WORK REQUEST
Each line below is to be repeated exactly; any picture is to be left out.

DATASET EXTRACT
--*--

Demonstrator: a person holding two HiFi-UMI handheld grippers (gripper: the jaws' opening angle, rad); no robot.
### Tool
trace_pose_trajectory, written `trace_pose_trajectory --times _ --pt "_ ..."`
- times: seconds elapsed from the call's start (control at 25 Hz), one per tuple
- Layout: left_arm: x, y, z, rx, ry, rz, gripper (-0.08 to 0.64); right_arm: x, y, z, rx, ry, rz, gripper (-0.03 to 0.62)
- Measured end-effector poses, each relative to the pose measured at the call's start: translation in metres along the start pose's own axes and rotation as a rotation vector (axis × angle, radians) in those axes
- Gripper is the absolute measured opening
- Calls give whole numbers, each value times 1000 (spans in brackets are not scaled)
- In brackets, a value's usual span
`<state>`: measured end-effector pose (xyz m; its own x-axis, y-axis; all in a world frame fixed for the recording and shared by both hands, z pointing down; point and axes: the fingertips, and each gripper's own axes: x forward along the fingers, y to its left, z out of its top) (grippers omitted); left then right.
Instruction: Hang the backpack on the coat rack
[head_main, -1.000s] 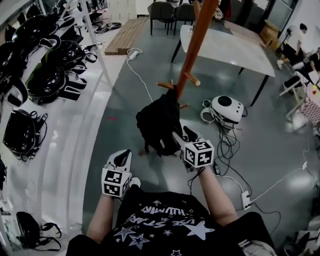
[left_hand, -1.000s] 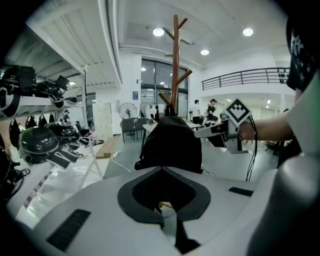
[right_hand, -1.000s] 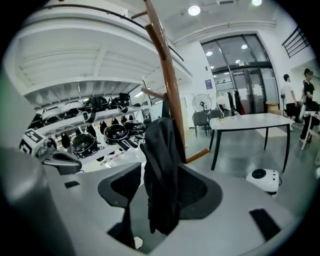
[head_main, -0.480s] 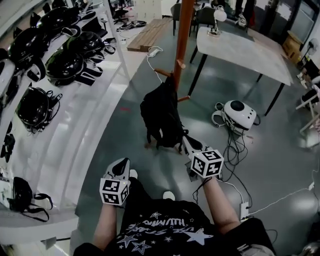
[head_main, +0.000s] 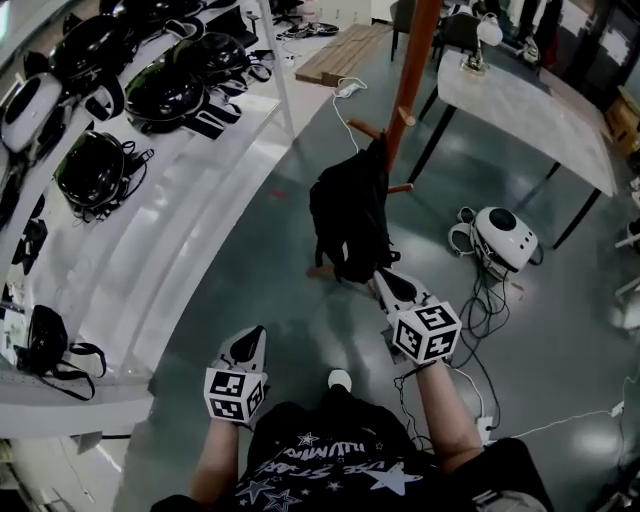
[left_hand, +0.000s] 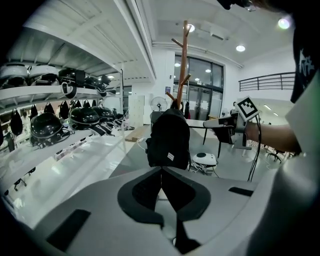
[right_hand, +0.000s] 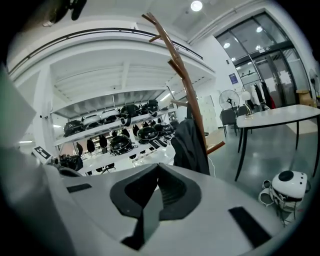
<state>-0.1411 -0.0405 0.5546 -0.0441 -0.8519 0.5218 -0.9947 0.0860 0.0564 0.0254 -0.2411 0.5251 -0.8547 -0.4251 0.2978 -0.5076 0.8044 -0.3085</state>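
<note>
A black backpack (head_main: 349, 220) hangs from a lower peg of the brown wooden coat rack (head_main: 413, 70), clear of both grippers. My right gripper (head_main: 381, 279) points at the pack's lower edge from just short of it, shut and empty. My left gripper (head_main: 253, 337) is lower left, further from the pack, also shut and empty. In the left gripper view the backpack (left_hand: 169, 137) hangs on the coat rack (left_hand: 185, 60) beyond the shut left gripper (left_hand: 161, 169). The right gripper view shows the backpack (right_hand: 191, 145) against the coat rack (right_hand: 182, 75), past the shut right gripper (right_hand: 158, 166).
White shelves (head_main: 190, 210) with several black helmets (head_main: 92, 170) run along the left. A white table (head_main: 530, 110) stands at the back right. A white helmet-like device (head_main: 503, 235) and cables (head_main: 480, 330) lie on the floor right of the rack. Wooden planks (head_main: 345, 55) lie at the back.
The right gripper's jaws have closed with nothing in them and drawn back from the backpack. Both grippers have shifted back with the person. The backpack stays on the rack.
</note>
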Motion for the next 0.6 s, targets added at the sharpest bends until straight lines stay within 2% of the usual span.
trace_pose_trajectory --times 0.24,0.44,0.6 --pt "-28 17 -22 -67 -11 35 20 24 30 -4 -12 36 17 12" --pt "-82 29 -42 -127 -43 79 20 21 88 -6 -85 61 50 12" --pt "-131 28 -64 -135 -51 102 20 3 136 -17 -129 68 77 12"
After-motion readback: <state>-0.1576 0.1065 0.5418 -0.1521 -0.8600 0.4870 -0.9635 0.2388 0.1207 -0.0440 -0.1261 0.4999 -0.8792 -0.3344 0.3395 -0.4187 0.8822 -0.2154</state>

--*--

ANSWER SECTION
Demonstrator: a person holding two HiFi-UMI handheld grippers (gripper: the jaws' opening angle, rad); no robot.
### Tool
trace_pose_trajectory, written `trace_pose_trajectory --times _ --pt "_ ..."`
- times: seconds elapsed from the call's start (control at 25 Hz), one per tuple
- Layout: left_arm: x, y, z, rx, ry, rz, gripper (-0.08 to 0.64); right_arm: x, y, z, rx, ry, rz, gripper (-0.03 to 0.62)
- Measured end-effector poses, each relative to the pose measured at the call's start: translation in metres along the start pose's own axes and rotation as a rotation vector (axis × angle, radians) in those axes
- Gripper is the absolute measured opening
- Calls give whole numbers, each value times 1000 (spans in brackets are not scaled)
- In brackets, a value's usual span
`<state>`: measured end-effector pose (xyz m; its own x-axis, y-axis; all in a world frame fixed for the recording and shared by both hands, z pointing down; point and axes: the fingertips, and each gripper's own axes: x forward along the fingers, y to its left, z out of its top) (grippers omitted); left then right.
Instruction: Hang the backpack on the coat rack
[head_main, -1.000s] 
[left_hand, -1.000s] 
[right_hand, -1.000s] 
[head_main, -0.480s] 
[head_main, +0.000s] 
[left_hand, +0.000s] 
[right_hand, +0.000s] 
<state>-0.1411 -0.0405 0.5546 -0.0441 -0.8519 0.5218 -0.9947 0.0860 0.0564 0.0254 -0.2411 0.5251 -0.8547 -0.4251 0.2978 -0.5076 0.8044 -0.3085</state>
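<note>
A black backpack (head_main: 349, 220) hangs from a lower peg of the brown wooden coat rack (head_main: 413, 70), clear of both grippers. My right gripper (head_main: 381, 279) points at the pack's lower edge from just short of it, shut and empty. My left gripper (head_main: 253, 337) is lower left, further from the pack, also shut and empty. In the left gripper view the backpack (left_hand: 169, 137) hangs on the coat rack (left_hand: 185, 60) beyond the shut left gripper (left_hand: 161, 169). The right gripper view shows the backpack (right_hand: 191, 145) against the coat rack (right_hand: 182, 75), past the shut right gripper (right_hand: 158, 166).
White shelves (head_main: 190, 210) with several black helmets (head_main: 92, 170) run along the left. A white table (head_main: 530, 110) stands at the back right. A white helmet-like device (head_main: 503, 235) and cables (head_main: 480, 330) lie on the floor right of the rack. Wooden planks (head_main: 345, 55) lie at the back.
The right gripper's jaws have closed with nothing in them and drawn back from the backpack. Both grippers have shifted back with the person. The backpack stays on the rack.
</note>
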Motion for the next 0.6 s, targets added at the sharpest bends until straight lines stay within 2% of the usual span.
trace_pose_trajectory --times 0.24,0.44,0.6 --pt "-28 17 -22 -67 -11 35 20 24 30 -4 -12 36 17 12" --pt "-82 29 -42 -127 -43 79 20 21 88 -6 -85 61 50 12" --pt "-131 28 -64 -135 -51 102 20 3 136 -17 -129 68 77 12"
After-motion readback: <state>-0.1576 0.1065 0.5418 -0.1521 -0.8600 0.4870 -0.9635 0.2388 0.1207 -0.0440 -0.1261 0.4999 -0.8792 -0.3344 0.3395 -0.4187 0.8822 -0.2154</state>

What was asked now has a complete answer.